• **TRY IT**
From the first line to the last, print the data exactly as written.

• **COLLECTED MATERIAL**
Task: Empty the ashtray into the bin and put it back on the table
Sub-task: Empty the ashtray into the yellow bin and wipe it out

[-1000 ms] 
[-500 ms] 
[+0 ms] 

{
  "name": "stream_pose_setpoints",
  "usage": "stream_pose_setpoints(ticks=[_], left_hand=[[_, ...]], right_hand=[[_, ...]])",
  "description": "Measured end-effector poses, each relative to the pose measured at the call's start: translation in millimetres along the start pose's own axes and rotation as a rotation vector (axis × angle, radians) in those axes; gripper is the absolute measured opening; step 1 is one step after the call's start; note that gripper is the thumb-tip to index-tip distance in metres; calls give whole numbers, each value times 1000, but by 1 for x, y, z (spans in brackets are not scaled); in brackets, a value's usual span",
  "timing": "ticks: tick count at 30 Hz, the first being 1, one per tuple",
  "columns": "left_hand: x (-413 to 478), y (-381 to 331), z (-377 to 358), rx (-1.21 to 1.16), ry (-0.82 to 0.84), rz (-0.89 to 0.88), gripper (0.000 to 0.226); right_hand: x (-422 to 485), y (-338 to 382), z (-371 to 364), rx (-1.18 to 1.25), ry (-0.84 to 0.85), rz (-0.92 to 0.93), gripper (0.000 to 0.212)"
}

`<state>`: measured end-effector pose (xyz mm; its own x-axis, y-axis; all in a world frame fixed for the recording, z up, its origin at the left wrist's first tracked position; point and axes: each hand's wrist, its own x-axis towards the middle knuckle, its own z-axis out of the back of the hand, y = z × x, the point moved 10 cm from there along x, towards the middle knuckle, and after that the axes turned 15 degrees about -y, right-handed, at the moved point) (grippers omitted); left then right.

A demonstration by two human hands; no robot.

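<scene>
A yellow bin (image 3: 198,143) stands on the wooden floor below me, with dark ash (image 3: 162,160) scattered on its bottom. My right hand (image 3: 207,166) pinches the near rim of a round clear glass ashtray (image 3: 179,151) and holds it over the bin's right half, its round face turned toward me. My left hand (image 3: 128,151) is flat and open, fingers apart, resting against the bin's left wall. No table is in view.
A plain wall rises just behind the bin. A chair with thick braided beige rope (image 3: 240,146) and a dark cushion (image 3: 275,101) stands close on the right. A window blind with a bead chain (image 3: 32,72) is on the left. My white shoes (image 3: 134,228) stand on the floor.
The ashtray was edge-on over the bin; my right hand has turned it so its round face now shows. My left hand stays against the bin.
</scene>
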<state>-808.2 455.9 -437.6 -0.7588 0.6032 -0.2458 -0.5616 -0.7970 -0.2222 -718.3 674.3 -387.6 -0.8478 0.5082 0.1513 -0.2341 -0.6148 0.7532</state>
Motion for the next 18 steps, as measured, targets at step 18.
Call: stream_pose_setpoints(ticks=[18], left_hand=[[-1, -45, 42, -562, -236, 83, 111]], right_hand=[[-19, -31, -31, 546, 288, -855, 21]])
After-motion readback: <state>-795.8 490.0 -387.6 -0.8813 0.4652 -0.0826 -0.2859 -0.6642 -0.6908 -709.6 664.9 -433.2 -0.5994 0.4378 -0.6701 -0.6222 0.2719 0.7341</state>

• **EXERCISE RESPONSE**
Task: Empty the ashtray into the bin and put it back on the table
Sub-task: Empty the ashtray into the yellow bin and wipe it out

[-1000 ms] 
[-500 ms] 
[+0 ms] 

{
  "name": "stream_pose_setpoints",
  "usage": "stream_pose_setpoints(ticks=[_], left_hand=[[_, ...]], right_hand=[[_, ...]])",
  "description": "Measured end-effector poses, each relative to the pose measured at the call's start: translation in millimetres along the start pose's own axes and rotation as a rotation vector (axis × angle, radians) in those axes; gripper is the absolute measured opening; step 1 is one step after the call's start; note that gripper is the thumb-tip to index-tip distance in metres; calls give whole numbers, each value times 1000, but by 1 for x, y, z (spans in brackets are not scaled); in brackets, a value's usual span",
  "timing": "ticks: tick count at 30 Hz, the first being 1, one per tuple",
  "columns": "left_hand: x (-413 to 478), y (-381 to 331), z (-377 to 358), rx (-1.21 to 1.16), ry (-0.82 to 0.84), rz (-0.89 to 0.88), gripper (0.000 to 0.226); right_hand: x (-422 to 485), y (-338 to 382), z (-371 to 364), rx (-1.18 to 1.25), ry (-0.84 to 0.85), rz (-0.92 to 0.93), gripper (0.000 to 0.212)"
}

`<state>`: measured end-effector pose (xyz mm; its own x-axis, y-axis; all in a world frame fixed for the recording, z up, its origin at the left wrist's first tracked position; point and axes: each hand's wrist, its own x-axis towards the middle knuckle, its own z-axis out of the back of the hand, y = z × x, the point moved 10 cm from there along x, towards the middle knuckle, and after that the axes turned 15 degrees about -y, right-handed, at the moved point) (grippers omitted); left then right.

A demonstration by two human hands; no robot.

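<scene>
A yellow bin (image 3: 198,143) stands on the wooden floor below me, with dark ash (image 3: 162,160) scattered on its bottom. My right hand (image 3: 207,166) pinches the near rim of a round clear glass ashtray (image 3: 179,151) and holds it over the bin's right half, its round face turned toward me. My left hand (image 3: 128,151) is flat and open, fingers apart, resting against the bin's left wall. No table is in view.
A plain wall rises just behind the bin. A chair with thick braided beige rope (image 3: 240,146) and a dark cushion (image 3: 275,101) stands close on the right. A window blind with a bead chain (image 3: 32,72) is on the left. My white shoes (image 3: 134,228) stand on the floor.
The ashtray was edge-on over the bin; my right hand has turned it so its round face now shows. My left hand stays against the bin.
</scene>
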<state>-808.2 455.9 -437.6 -0.7588 0.6032 -0.2458 -0.5616 -0.7970 -0.2222 -718.3 674.3 -387.6 -0.8478 0.5082 0.1513 -0.2341 -0.6148 0.7532</state>
Motion for the next 18 steps, as measured, targets at step 18.
Call: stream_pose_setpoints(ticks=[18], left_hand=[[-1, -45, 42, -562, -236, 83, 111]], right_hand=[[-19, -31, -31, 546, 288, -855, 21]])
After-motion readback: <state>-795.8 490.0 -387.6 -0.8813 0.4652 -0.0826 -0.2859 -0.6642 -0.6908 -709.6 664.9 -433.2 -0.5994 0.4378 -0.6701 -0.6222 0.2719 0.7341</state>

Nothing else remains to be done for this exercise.